Is there any non-abelian compact lie group admitting a flat metric that is bi or one-sided invariant?

The motivation is the following: as a manifold a torus does admit a flat metric, but it is also a abelian group. The first impression would be that the triviality of the lie algebra could imply the existence of a flat metric, or even be a necessary condition. Of course it is reasonable to ask for some relationship between the metric and the algebraic structure; thus some invariance would be expected (even though I would be happy to see a less restrictive assumption and a more powerful restriction dictated by the algebraic structure in the compact case).

Thus one could ask for an example of a non-abelian lie group admitting a flat metric.

A easy counter example (flat $\Rightarrow$ abelian) is the group of affine transformations of the line.

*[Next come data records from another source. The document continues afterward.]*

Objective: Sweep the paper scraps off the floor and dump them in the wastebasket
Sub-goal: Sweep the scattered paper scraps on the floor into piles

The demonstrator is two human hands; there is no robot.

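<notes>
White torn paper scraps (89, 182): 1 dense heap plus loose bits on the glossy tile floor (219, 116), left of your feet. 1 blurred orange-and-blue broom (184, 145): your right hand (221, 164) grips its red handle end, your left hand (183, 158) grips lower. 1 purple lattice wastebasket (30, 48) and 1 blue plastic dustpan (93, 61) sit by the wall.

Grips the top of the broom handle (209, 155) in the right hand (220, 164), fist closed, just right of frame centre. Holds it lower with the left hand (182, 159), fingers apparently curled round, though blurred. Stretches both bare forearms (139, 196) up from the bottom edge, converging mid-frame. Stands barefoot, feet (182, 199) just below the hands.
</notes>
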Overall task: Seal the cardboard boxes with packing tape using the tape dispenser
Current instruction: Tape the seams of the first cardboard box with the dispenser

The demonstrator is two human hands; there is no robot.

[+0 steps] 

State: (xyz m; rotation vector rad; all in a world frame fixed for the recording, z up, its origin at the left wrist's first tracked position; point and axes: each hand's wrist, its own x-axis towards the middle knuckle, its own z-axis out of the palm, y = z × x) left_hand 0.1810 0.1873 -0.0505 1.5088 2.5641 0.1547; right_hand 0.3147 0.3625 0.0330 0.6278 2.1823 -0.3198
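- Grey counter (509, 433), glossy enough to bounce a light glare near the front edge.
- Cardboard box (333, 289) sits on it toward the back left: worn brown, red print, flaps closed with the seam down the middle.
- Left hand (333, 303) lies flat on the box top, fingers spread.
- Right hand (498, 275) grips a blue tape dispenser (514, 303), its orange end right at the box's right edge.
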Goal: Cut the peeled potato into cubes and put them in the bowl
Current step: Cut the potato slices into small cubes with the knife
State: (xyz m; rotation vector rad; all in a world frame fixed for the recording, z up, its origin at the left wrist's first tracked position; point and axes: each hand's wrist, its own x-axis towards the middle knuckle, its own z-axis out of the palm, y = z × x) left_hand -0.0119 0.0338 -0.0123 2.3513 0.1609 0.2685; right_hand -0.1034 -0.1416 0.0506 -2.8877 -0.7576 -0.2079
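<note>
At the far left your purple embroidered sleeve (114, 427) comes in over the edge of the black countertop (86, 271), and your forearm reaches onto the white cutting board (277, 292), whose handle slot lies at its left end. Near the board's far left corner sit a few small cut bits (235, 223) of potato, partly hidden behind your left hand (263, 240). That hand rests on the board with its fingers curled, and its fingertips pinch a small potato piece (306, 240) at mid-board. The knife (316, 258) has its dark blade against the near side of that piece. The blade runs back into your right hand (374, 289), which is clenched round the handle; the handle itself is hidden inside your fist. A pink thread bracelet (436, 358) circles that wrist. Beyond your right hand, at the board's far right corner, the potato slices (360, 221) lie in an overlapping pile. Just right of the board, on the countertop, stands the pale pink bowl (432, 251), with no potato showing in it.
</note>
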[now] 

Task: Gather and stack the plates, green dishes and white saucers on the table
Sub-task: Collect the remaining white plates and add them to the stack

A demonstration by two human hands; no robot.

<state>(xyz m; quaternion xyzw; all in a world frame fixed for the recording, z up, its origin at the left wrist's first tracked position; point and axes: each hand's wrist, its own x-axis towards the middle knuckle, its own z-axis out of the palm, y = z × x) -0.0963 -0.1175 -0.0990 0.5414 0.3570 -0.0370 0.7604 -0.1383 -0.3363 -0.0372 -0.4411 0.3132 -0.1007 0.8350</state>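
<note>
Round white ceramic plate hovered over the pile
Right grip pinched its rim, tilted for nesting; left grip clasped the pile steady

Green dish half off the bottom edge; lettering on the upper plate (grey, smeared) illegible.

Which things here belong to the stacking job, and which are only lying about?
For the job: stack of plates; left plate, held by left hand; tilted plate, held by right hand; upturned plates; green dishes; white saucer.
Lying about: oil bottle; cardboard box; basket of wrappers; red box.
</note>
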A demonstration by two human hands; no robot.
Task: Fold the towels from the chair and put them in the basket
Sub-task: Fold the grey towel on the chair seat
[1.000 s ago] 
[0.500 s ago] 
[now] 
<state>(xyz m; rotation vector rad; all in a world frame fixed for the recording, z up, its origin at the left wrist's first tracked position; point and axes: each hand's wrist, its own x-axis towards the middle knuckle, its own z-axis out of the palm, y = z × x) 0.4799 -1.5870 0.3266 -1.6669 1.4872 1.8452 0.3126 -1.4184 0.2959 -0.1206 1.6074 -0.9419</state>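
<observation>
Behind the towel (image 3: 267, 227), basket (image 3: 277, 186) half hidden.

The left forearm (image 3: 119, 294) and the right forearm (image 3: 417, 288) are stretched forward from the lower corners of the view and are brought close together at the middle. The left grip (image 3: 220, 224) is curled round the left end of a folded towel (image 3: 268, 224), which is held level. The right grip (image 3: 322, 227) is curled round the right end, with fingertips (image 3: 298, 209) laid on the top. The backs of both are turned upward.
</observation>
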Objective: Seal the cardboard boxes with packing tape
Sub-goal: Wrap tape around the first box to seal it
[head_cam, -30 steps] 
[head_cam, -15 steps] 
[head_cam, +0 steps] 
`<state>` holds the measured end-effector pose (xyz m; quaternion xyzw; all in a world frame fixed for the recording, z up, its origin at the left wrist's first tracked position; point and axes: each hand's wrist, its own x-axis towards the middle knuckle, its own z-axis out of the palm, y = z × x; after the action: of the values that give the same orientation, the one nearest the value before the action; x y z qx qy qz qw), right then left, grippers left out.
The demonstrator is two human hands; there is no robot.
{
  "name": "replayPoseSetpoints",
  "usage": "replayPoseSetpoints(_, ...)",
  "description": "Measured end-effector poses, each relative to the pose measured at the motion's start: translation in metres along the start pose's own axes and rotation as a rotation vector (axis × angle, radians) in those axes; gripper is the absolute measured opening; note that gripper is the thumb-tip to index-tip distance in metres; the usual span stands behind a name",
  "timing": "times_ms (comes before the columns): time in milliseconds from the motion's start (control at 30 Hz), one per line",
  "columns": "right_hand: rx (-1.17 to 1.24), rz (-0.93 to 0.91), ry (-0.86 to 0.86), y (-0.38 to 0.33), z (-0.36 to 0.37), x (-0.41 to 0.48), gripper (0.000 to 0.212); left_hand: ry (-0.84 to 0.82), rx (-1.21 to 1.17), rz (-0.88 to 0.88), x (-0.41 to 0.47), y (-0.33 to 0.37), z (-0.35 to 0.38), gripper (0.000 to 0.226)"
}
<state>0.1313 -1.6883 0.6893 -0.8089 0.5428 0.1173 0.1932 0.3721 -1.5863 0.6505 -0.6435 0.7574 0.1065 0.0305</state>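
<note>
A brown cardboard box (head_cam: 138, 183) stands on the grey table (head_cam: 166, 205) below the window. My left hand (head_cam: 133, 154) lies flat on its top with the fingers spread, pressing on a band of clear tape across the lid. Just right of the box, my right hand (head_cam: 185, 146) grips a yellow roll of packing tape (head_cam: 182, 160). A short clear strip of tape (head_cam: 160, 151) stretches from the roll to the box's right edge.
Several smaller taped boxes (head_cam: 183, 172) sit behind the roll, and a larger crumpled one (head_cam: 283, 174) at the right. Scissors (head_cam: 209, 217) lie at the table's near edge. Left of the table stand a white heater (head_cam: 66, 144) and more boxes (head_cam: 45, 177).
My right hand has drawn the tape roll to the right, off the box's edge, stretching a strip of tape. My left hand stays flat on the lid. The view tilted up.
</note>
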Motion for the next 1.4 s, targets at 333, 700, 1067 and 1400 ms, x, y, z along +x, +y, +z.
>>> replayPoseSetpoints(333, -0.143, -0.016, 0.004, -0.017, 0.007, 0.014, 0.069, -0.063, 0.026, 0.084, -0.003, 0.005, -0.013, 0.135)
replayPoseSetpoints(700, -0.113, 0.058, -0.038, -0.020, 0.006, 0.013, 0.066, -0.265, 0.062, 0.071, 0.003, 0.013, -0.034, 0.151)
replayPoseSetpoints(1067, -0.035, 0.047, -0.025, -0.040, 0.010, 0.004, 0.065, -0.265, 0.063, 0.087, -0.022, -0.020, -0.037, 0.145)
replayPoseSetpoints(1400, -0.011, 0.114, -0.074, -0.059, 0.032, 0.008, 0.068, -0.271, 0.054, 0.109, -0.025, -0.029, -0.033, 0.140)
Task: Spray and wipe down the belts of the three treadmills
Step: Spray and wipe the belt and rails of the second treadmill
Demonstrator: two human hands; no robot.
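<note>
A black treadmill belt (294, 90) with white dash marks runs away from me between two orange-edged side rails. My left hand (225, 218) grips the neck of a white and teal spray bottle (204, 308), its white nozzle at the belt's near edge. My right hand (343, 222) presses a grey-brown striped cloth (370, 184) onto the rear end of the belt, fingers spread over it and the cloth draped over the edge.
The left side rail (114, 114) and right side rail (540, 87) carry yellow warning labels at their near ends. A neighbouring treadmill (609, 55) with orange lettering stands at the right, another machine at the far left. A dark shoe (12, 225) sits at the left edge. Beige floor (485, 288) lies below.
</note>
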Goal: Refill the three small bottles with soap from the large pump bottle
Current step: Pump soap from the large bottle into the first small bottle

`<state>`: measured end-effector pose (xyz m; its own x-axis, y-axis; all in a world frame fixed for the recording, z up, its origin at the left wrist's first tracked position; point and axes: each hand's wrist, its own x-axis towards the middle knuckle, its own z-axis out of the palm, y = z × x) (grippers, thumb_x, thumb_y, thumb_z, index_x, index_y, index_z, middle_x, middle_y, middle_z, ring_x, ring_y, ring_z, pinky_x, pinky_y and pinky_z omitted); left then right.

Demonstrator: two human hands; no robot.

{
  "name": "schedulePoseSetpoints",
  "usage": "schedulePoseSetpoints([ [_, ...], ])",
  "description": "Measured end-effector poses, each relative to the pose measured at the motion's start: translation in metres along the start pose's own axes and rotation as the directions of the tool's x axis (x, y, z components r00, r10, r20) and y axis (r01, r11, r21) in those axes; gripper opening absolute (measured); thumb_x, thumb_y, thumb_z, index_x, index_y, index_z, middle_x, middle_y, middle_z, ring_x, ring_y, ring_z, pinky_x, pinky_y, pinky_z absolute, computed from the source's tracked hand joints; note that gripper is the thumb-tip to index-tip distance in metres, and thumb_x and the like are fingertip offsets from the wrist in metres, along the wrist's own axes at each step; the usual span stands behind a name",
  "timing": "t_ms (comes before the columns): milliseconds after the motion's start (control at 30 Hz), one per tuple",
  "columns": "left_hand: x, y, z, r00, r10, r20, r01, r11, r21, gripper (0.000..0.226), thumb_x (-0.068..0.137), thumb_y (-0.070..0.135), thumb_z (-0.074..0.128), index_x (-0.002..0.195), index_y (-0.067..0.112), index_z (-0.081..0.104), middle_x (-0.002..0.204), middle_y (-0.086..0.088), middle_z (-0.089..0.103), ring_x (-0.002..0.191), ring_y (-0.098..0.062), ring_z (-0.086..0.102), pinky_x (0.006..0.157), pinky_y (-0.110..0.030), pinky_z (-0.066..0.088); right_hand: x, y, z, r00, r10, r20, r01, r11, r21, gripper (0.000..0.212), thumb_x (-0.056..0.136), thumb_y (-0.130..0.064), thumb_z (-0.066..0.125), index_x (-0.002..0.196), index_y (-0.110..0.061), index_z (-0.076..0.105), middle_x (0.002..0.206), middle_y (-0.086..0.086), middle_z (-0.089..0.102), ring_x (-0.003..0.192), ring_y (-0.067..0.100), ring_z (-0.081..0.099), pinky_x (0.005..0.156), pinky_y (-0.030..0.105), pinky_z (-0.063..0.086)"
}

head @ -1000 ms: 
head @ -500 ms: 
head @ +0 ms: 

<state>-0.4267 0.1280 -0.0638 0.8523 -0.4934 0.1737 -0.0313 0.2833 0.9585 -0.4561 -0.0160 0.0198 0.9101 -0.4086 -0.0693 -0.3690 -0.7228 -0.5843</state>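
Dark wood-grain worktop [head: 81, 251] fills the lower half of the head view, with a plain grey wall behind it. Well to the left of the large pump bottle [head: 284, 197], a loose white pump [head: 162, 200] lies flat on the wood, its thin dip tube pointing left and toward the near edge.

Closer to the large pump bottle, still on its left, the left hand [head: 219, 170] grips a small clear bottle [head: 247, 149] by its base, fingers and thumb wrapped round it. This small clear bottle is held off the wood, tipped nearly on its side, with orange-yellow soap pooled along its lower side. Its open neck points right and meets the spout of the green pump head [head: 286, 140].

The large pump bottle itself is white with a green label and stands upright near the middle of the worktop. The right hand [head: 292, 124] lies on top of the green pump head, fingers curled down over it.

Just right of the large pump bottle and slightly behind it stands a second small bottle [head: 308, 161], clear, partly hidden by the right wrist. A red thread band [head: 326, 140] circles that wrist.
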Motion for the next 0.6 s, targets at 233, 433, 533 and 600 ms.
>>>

The connected component of the identity is diffeomorphic to the real plane, so as a manifold (forgetting about the group structure) it does admit a flat metric. But if one considers a one-sided invariant metric one gets the Lobachevsky plane.

Since I could not think of a counter example of a non-abelian compact lie group admitting a flat metric (not necessary related to the group structure), I will also be happy to see a counter example of it. I will keep the invariance of the metric on the question though.

P.S.: Since for bi-invariant metrics $R(X,Y)Z=\frac{1}{4}[[X,Y],Z]$ (see e.g.: do Carmo, Riemannian Geometry), it is true in this case that abelian $\Rightarrow$ flat.

EDITED

Due to Igor's comment I will also include another question:

Is there any non-abelian lie group admitting a flat metric that is bi or one-sided invariant?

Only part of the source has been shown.